À ce titre, difficile d’évoquer Sußer Duft sans dévoiler un dispositif qui fonctionne principalement par son effet de surprise. On se limitera alors à mentionner, outre l’appréhension soulignée précédemment, les sentiments tour à tour éprouvés : isolement, enfermement, perte de contrôle et de repères, mais aussi liberté et impression de participer soi-même à cette grande installation. Passant d’une pièce à l’autre (on regrettera, à cet égard, que l’on doive repasser, entre chaque salle, par les coulisses, simili-couloir qui entoure les pièces, contrainte qui conduit à casser le rythme de la visite), le spectateur devient ainsi le propre metteur en scène de l’exposition.

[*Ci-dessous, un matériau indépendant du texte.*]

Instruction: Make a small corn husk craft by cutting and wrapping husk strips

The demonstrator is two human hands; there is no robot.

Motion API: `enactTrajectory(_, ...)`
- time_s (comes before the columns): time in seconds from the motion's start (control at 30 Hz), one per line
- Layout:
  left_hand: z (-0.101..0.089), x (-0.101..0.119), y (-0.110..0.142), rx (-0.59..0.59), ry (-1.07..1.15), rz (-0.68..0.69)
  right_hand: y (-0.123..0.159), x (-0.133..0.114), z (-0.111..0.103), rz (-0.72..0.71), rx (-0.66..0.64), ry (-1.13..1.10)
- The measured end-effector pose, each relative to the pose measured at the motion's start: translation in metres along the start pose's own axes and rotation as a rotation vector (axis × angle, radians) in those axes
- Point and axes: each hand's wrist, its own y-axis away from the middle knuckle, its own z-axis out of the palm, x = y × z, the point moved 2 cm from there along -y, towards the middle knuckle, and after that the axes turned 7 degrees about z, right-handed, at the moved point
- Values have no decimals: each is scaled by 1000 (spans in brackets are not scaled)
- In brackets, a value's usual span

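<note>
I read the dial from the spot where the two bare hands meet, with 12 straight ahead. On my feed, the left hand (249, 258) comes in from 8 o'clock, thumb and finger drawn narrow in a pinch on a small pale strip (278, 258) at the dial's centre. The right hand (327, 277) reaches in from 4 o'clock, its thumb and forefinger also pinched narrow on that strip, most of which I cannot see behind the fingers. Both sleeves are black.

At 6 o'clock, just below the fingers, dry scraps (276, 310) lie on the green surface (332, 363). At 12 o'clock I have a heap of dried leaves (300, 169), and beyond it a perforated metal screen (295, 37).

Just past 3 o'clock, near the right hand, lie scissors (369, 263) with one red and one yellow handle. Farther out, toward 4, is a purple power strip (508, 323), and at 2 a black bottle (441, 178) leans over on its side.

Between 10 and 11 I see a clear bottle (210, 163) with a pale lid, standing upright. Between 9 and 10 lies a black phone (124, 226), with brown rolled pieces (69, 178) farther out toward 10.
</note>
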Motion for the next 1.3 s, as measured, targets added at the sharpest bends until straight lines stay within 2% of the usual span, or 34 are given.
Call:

Cependant, il est également possible d’envisager cette inversion de la dialectique traditionnelle sous un jour plus cynique. Le spectateur, bien que s’imaginant acteur-créateur de l’œuvre ne serait en réalité qu’un pion manipulé, un pantin entre les mains de l’artiste allemand qui le ballade d’une pièce à l’autre, sans qu’il puisse dévier d’un parcours pré-établi. Explosion de l’espace classique d’exposition ou manifestation de la toute-puissance du fatum par le vecteur de l’artiste ?

Appréhensions à foison a priori et questionnements multiples a posteriori : au moins, l’œuvre de Gregor Schneider ne s’arrête-t-elle pas à la porte de l’exposition.